ACTIVITY ▸ Restate the data below, keeping every line the same.

INFORMATION SUPPLIED ▸
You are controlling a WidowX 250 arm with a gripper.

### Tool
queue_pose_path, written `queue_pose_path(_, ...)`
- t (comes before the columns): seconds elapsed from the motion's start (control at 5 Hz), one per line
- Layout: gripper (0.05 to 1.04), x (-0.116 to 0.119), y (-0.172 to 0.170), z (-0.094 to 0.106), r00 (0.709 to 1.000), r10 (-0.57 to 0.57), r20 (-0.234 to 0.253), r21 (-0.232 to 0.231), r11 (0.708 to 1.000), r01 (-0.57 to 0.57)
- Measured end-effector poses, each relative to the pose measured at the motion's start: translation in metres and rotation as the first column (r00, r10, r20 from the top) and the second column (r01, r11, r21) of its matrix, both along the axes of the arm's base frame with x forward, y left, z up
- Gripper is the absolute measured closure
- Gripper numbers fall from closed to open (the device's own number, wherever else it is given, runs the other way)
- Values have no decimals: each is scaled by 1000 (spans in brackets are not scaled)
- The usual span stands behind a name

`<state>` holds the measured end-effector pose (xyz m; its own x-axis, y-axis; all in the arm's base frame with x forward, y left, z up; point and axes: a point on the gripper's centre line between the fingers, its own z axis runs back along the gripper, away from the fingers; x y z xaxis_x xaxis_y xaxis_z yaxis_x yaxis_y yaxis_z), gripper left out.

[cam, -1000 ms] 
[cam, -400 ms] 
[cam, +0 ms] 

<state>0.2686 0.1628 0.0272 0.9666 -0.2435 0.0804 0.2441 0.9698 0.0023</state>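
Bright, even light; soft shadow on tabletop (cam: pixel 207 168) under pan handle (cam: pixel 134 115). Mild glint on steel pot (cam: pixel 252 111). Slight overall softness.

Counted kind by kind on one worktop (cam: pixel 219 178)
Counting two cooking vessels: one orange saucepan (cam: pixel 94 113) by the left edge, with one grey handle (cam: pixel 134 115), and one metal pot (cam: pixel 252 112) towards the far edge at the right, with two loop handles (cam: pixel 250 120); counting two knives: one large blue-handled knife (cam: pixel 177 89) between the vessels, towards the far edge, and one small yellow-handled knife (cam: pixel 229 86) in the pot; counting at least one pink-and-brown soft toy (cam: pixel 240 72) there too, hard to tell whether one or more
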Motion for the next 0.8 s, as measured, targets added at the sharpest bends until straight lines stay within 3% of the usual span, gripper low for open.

ANSWER TO THIS EXERCISE ▸
You are controlling a WidowX 250 arm with a gripper.

### Tool
queue_pose_path, written `queue_pose_path(_, ...)`
- t (comes before the columns): seconds elapsed from the motion's start (control at 5 Hz), one per line
- Layout: gripper (0.05 to 1.04), x (-0.116 to 0.119), y (-0.172 to 0.170), z (-0.094 to 0.106), r00 (0.709 to 1.000), r10 (-0.57 to 0.57), r20 (-0.234 to 0.253), r21 (-0.232 to 0.231), r11 (0.708 to 1.000), r01 (-0.57 to 0.57)
- Measured end-effector poses, each relative to the pose measured at the motion's start: translation in metres and rotation as the first column (r00, r10, r20 from the top) and the second column (r01, r11, r21) of its matrix, both along the axes of the arm's base frame with x forward, y left, z up
- Gripper is the absolute measured closure
- Gripper numbers fall from closed to open (the device's own number, wherever else it is given, runs the other way)
- Values have no decimals: each is scaled by 1000 (spans in brackets are not scaled)
- The usual span stands behind a name

`<state>` holds the measured end-effector pose (xyz m; its own x-axis, y-axis; all in the arm's base frame with x forward, y left, z up; point and axes: a point on the gripper's centre line between the fingers, its own z axis runs back along the gripper, away from the fingers; x y z xaxis_x xaxis_y xaxis_z yaxis_x yaxis_y yaxis_z), gripper left out.

[cam, -1000 ms] 
[cam, -400 ms] 
[cam, +0 ms] 

<state>0.2686 0.1628 0.0272 0.9666 -0.2435 0.0804 0.2441 0.9698 0.0023</state>
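Bright, even light; soft shadow on tabletop (cam: pixel 207 168) under pan handle (cam: pixel 134 115). Mild glint on steel pot (cam: pixel 252 111). Slight overall softness.

Counted kind by kind on one worktop (cam: pixel 219 178)
Counting two cooking vessels: one orange saucepan (cam: pixel 94 113) by the left edge, with one grey handle (cam: pixel 134 115), and one metal pot (cam: pixel 252 112) towards the far edge at the right, with two loop handles (cam: pixel 250 120); counting two knives: one large blue-handled knife (cam: pixel 177 89) between the vessels, towards the far edge, and one small yellow-handled knife (cam: pixel 229 86) in the pot; counting at least one pink-and-brown soft toy (cam: pixel 240 72) there too, hard to tell whether one or more
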Motion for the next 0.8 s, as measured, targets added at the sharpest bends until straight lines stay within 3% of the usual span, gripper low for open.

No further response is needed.